Hizo una pausa. Su palidez era espantosa, como si hubiera muerto el día anterior. Prosiguió:
– Descubrí la clave de repente… Y comprendí que La caverna de las ideas no sólo no constituía una prueba de la existencia de ese mundo platónico bondadoso, razonable y justo, sino que, por el contrario, era una prueba de lo opuesto -y de repente, estalló-: ¡Sí, aunque no me creas: esta obra demuestra que nuestro universo, este espacio ordenado y luminoso repleto de causas y efectos y gobernado por leyes justas y piadosas, no existe !…
Y mientras lo veía jadear, su rostro convertido en una nueva máscara de labios trémulos y mirada extraviada, pensé (y no me importa escribirlo, aunque Montalo lo lea): «Está completamente loco». Entonces pareció recobrar la compostura y añadió, gravemente:
– Tal fue mi horror ante este hallazgo que quise morir . Me encerré en casa… Dejé de trabajar y me negué a recibir visitas… Se empezó a comentar que me había vuelto loco… ¡Y quizá fuera cierto, porque a veces la verdad es enloquecedora!… Incluso valoré la posibilidad de destruir la obra, pero ¿qué ganaría con ello, si yo ya la conocía ?… De modo que opté por una solución intermedia: tal como sospechabas, la idea del cuerpo destrozado por los lobos me sirvió para fingir mi muerte con el cadáver de un pobre viejo, al que vestí con mis ropas y desfiguré… Después elaboré una versión de La caverna respetando el texto original y reforzando la eidesis, pero sin mencionarla explícitamente…

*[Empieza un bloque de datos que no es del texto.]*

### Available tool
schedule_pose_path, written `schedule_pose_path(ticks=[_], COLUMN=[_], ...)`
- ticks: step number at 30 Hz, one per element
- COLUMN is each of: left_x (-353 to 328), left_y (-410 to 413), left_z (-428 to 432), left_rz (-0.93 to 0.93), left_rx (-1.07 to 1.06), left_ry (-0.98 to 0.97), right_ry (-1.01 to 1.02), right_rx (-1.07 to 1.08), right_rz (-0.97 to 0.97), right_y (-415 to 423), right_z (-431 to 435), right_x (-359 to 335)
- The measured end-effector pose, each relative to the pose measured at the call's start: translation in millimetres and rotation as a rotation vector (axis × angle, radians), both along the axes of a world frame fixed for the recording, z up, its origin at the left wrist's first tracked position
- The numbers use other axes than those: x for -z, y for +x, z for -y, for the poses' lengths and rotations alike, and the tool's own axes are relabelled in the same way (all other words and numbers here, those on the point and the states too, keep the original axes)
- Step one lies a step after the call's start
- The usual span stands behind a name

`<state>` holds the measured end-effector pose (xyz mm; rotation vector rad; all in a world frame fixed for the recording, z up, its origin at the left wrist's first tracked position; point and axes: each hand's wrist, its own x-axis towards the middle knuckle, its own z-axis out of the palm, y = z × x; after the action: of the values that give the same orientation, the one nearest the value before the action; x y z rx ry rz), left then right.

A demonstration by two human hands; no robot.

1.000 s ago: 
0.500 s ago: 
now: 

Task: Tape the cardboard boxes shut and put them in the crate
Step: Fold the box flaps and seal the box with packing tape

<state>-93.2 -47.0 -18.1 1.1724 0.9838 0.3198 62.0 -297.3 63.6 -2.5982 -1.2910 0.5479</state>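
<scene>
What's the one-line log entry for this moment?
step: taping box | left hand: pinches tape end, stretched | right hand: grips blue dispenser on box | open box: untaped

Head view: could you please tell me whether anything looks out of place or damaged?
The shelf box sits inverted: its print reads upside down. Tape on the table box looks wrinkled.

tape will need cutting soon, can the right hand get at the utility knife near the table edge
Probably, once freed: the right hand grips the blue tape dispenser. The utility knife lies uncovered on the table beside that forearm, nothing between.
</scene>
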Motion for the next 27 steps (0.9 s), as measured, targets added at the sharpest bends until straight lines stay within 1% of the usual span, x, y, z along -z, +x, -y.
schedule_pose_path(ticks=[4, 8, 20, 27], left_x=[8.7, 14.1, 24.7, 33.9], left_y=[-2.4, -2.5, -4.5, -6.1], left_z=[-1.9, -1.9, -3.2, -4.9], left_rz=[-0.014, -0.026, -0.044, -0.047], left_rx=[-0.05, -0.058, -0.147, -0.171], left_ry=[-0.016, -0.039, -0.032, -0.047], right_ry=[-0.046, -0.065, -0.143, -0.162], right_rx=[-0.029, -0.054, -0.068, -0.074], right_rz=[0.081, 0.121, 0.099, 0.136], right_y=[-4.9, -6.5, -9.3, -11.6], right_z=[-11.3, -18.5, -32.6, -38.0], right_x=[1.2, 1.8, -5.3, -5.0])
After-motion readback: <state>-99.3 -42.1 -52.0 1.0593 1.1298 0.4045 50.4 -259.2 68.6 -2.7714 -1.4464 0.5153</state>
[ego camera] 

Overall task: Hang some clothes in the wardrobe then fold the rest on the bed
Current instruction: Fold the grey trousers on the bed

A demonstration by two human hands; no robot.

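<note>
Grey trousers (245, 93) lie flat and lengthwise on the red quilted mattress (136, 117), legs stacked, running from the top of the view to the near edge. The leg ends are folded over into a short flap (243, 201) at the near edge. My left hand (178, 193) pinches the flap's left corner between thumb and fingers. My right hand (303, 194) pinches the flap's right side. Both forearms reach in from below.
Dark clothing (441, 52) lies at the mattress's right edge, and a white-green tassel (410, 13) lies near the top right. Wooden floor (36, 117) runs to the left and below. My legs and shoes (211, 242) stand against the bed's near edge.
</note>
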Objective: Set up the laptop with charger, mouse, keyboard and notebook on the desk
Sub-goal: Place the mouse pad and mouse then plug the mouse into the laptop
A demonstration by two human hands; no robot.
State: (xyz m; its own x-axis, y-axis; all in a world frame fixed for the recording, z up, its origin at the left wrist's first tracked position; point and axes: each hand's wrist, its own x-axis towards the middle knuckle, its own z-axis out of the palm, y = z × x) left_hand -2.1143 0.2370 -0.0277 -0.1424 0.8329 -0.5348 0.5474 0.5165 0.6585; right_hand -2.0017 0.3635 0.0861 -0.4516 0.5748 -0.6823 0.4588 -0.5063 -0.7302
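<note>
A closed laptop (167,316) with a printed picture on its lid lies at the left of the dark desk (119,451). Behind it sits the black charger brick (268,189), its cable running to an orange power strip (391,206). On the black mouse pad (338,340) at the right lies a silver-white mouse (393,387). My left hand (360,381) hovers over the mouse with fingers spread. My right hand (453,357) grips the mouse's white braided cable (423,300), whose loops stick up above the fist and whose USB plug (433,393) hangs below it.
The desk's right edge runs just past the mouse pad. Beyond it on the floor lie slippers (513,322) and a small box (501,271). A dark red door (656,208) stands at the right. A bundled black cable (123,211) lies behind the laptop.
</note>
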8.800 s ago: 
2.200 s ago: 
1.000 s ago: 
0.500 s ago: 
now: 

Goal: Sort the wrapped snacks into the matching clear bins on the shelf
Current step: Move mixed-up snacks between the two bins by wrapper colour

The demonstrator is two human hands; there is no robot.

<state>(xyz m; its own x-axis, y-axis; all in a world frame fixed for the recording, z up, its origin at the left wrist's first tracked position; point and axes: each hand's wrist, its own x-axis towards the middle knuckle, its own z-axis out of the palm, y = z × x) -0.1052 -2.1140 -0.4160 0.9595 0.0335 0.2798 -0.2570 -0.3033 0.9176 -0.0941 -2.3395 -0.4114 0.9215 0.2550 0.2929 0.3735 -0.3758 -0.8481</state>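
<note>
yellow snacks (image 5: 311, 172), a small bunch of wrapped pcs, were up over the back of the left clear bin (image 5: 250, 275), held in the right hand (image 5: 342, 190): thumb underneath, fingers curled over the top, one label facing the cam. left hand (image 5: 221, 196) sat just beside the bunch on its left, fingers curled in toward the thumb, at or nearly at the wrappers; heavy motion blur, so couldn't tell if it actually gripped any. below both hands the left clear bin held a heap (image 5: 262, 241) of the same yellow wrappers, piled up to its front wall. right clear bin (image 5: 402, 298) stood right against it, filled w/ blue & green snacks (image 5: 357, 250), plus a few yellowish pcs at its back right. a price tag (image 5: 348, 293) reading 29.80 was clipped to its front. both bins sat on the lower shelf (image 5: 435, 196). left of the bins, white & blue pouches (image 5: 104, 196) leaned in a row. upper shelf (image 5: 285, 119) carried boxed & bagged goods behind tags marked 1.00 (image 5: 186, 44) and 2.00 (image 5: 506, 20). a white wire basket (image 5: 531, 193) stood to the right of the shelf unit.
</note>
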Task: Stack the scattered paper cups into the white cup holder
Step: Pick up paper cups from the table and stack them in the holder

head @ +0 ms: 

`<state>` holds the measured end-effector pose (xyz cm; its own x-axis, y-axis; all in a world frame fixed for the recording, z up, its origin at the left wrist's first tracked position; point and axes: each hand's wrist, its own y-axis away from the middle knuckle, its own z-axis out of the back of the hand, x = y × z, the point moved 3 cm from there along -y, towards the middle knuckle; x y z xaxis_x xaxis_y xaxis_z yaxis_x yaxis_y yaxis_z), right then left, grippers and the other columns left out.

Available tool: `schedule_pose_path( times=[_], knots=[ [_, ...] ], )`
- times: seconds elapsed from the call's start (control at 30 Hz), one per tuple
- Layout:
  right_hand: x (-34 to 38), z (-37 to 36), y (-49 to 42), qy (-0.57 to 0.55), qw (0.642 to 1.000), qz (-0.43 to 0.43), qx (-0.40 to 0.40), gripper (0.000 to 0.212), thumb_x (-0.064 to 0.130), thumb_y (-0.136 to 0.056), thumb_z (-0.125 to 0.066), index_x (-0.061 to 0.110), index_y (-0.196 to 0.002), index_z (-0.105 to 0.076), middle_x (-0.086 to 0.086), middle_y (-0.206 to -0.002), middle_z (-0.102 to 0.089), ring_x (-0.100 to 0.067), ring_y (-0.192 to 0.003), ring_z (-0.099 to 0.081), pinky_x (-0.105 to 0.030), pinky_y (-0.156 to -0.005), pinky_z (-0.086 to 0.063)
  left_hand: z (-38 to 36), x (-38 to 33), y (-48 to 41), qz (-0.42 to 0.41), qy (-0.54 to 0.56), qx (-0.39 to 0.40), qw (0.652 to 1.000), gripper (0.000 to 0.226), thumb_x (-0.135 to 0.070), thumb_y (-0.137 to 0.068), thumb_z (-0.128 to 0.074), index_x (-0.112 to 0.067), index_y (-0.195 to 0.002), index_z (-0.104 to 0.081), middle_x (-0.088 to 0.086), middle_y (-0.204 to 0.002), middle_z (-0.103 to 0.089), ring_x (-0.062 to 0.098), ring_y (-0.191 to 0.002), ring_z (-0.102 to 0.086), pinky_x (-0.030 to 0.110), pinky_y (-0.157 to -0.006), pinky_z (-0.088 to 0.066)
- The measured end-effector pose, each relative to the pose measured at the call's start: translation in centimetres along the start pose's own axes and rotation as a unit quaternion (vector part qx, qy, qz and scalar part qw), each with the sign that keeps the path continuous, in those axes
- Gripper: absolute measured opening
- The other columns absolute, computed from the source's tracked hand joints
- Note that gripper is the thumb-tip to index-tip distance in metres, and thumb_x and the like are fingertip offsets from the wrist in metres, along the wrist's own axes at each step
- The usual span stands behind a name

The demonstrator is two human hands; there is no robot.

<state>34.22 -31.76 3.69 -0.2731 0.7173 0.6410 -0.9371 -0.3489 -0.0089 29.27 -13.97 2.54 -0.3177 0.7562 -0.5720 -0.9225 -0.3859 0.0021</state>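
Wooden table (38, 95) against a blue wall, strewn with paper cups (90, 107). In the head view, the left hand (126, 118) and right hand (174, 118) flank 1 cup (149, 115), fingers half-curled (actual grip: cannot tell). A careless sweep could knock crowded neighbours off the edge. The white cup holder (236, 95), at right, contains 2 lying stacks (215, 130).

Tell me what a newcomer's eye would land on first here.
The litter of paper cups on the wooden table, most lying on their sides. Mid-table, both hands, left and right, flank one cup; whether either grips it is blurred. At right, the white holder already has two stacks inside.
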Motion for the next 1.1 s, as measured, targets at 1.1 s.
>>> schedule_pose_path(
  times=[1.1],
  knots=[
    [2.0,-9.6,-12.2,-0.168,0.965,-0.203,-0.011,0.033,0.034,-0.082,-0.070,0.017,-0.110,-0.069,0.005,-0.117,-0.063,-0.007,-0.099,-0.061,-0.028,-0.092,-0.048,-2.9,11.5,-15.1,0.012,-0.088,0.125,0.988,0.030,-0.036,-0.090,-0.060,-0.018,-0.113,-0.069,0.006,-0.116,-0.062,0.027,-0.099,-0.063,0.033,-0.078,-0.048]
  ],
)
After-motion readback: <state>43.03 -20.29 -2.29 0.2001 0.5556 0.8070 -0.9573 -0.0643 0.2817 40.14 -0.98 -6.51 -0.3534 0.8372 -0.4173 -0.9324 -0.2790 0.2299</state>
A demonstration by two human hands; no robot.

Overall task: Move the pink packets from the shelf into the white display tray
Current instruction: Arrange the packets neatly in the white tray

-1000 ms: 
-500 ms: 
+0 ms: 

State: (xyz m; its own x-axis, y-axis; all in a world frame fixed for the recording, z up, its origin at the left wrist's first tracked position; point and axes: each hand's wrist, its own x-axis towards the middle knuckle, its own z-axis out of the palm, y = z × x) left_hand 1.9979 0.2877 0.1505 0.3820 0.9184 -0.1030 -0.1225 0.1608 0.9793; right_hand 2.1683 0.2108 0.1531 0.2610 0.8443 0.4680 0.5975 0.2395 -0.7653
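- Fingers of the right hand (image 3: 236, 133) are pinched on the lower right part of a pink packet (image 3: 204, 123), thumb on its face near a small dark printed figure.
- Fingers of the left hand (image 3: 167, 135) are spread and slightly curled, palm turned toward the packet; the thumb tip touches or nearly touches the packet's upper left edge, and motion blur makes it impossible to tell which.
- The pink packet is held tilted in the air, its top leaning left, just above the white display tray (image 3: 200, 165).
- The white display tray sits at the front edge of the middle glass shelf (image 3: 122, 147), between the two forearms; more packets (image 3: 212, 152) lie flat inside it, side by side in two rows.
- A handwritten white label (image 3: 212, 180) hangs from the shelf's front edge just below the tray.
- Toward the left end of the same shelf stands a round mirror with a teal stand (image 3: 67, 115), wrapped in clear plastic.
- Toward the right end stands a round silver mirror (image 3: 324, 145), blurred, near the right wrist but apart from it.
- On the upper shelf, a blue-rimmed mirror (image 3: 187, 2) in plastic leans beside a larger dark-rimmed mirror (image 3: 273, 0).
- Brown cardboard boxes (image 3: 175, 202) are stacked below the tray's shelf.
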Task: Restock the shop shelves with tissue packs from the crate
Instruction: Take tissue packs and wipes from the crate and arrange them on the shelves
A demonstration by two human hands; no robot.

– ¿Por qué? -lo interrumpí.
Por un instante me miró como si fuera a golpearme.
– ¡Porque quería comprobar si su futuro lector hacía el mismo descubrimiento que yo, pero sin mi ayuda ! ¡Porque aún cabe la posibilidad, por pequeña que sea, de que yo esté equivocado ! -sus ojos se humedecieron al añadir-: Y si es así, y ruego por que lo sea, el mundo… nuestro mundo… se habrá salvado .
Intenté sonreír, pues recordé que a los locos se les debe tratar con mucha amabilidad:
– Por favor, Montalo, basta ya -dije-. Esta obra es un poco extraña, lo reconozco, pero no tiene nada que ver con la existencia del mundo… ni con el universo… ni siquiera con nosotros. Es un libro, nada más. Por muy eidético que sea, y por mucho que nos obsesione a ambos, no podemos llevar las cosas demasiado lejos… Yo lo he leído casi todo y…
– Aún no has leído el último capítulo -dijo.
– No, pero lo he leído casi todo y no…
– Aún no has leído el último capítulo -repitió.
Tragué saliva y contemplé el texto abierto sobre el escritorio. Volví a observar a Montalo.
– Bien -propuse-, haremos lo siguiente: terminaré mi traducción y te demostraré que… que se trata de una simple fantasía, más o menos bien escrita, pero…
– Traduce -pidió.
No he querido enfadarle. Por eso he obedecido. El sigue aquí, y observa lo que escribo. Comienzo la traducción del último capítulo. (N. del T.)